What’s an extra trillion anyway when the debt is already huge?

O’Neil’s point that the debt wouldn’t be as large if the currency was backed by gold is correct, but the majority of economists also point out that the economy would not be as prosperous as it is now.

Regardless of economic reality, O’Neil appears to have been persuaded by his constituents instead of economists on what is good for the American economy. He sent a letter to the Montana Legislative Services, the people who cut his check, requesting that they forego the paper check and slip him a few gold or silver coins.

It is very likely the bottom will fall out from under the U.S. dollar. Only so many dollars can be printed before they have no value. The Keynesian era of financing government with debt appears to be close to its demise.

If and when that happens, how can we in the Montana Legislature protect our constituents? — The only answer I can come up with is to honor my oath to the U.S. Constitution and request that your debt to me be paid in gold and silver coins that will still have value when the U.S. dollar is reduced to junk status. I therefore request my legislative pay to be in gold and silver coins that are unadulterated with base metals.

Exactly how O’Neil being paid in gold protects his constituents is the unanswered and probably unanswerable question. When basic economics is a mystery as it is to O’Neil, then it’s not such a surprise that O’Neil can make the connection that some gold in his pocket is good for his constituents.

O’Neil hasn’t heard back from Montana Legislative Services. That is probably because Montana does not have any mechanism in place to pay by gold instead of check. Check has worked acceptably for the other legislators, state workers and vendors. O’Neil has a solution for that sticky problem.

“They might just go to the coin shop and get me gold and silver coins, or they might say I have to do it myself,” he said. “I don’t know.”

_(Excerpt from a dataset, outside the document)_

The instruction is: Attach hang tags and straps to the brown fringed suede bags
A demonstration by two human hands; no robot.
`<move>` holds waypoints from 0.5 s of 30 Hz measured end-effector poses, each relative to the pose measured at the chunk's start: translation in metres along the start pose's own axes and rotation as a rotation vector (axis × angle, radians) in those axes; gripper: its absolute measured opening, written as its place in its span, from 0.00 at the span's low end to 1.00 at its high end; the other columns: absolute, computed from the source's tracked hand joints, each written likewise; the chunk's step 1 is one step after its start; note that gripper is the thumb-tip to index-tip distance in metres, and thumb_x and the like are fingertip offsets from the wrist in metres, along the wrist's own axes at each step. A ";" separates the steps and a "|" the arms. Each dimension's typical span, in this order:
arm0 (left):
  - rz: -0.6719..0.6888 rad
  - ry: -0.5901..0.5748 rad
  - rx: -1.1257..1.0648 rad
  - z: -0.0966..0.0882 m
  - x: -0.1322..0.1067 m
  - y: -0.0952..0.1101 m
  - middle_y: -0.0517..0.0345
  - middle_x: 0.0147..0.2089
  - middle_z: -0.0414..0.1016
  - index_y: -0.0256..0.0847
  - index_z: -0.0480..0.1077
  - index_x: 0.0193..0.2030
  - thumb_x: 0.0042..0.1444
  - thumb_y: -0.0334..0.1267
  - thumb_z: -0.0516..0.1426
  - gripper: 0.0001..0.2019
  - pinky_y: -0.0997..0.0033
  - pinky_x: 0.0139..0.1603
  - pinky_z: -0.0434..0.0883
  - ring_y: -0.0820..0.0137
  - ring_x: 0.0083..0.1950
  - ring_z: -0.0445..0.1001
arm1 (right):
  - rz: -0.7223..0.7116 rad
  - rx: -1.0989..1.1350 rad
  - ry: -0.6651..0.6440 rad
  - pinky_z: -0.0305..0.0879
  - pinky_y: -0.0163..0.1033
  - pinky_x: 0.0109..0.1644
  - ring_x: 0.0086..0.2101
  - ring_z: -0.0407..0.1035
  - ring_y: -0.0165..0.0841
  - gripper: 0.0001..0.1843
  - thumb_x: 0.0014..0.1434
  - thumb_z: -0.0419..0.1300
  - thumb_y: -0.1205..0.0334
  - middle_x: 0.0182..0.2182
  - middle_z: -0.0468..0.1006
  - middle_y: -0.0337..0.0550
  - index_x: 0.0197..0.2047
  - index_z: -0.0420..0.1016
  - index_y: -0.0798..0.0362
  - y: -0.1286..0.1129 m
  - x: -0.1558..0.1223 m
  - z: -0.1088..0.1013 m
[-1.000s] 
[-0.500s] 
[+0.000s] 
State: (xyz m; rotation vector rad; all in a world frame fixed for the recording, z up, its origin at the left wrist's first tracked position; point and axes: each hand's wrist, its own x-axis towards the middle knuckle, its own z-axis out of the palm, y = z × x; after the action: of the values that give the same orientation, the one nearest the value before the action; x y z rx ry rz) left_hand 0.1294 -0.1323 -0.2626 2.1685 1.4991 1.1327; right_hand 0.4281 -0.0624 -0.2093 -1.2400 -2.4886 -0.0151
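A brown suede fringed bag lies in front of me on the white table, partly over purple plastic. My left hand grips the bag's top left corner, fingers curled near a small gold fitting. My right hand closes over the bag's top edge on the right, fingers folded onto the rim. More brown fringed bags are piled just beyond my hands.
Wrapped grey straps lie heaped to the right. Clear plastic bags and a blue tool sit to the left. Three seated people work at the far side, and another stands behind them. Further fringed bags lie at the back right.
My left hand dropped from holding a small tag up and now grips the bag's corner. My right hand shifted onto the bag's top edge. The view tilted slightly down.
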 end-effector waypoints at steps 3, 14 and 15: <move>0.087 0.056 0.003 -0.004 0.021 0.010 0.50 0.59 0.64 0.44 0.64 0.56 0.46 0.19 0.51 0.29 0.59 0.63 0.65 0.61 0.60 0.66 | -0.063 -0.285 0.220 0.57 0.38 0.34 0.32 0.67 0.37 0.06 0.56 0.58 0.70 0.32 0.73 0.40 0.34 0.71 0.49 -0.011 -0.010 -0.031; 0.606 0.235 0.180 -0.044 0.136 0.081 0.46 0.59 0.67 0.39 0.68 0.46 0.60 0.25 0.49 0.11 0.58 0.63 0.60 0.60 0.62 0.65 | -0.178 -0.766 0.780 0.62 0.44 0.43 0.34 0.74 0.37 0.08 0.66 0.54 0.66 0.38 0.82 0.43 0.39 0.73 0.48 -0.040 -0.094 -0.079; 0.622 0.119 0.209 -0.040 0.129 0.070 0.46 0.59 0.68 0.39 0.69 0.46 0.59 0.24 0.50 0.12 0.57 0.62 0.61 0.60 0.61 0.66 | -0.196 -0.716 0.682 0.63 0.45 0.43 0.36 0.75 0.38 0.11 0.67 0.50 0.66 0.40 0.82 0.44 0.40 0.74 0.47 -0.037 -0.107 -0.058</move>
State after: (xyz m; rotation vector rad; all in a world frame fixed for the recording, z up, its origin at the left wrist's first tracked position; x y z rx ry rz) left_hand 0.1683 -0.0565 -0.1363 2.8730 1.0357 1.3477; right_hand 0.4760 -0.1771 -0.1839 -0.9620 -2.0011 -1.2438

No surprise here, but O’Neil is also a supporter of Ron Paul, one of the country’s biggest advocates of a return to the gold standard.

It also noteworthy to mention that O’Neil has been a practicing paralegal since 1984 but has had a long run-in with the state over his right to practice law.

According to the Montana Supreme Court in their 2006 ruling on the case, O’Neil never attended law school, was never licensed to practice law in Montana, had never sat for the state bar exam and “has not met the Montana Supreme Court’s character and fitness requirements.”

O’Neil is not an economist, but he is also not a paralegal according to the standards of the profession. Yet O’Neil continues to practice law, although he focuses his attention at Native American reservations like the Blackfeet Tribal Court. O’Neil’s continuing work as a paralegal appears more the result of the state of Montana’s incompetence than his legal training.

That helps explain why O’Neil thinks that Montana should treat him special by paying him in gold. He has already scuttled around professional requirements in the legal field. O’Neil could just as easily take his check and buy gold with it, but he wants to make a statement. However, that statement says more about O’Neil’s idiosyncrasies than anything else.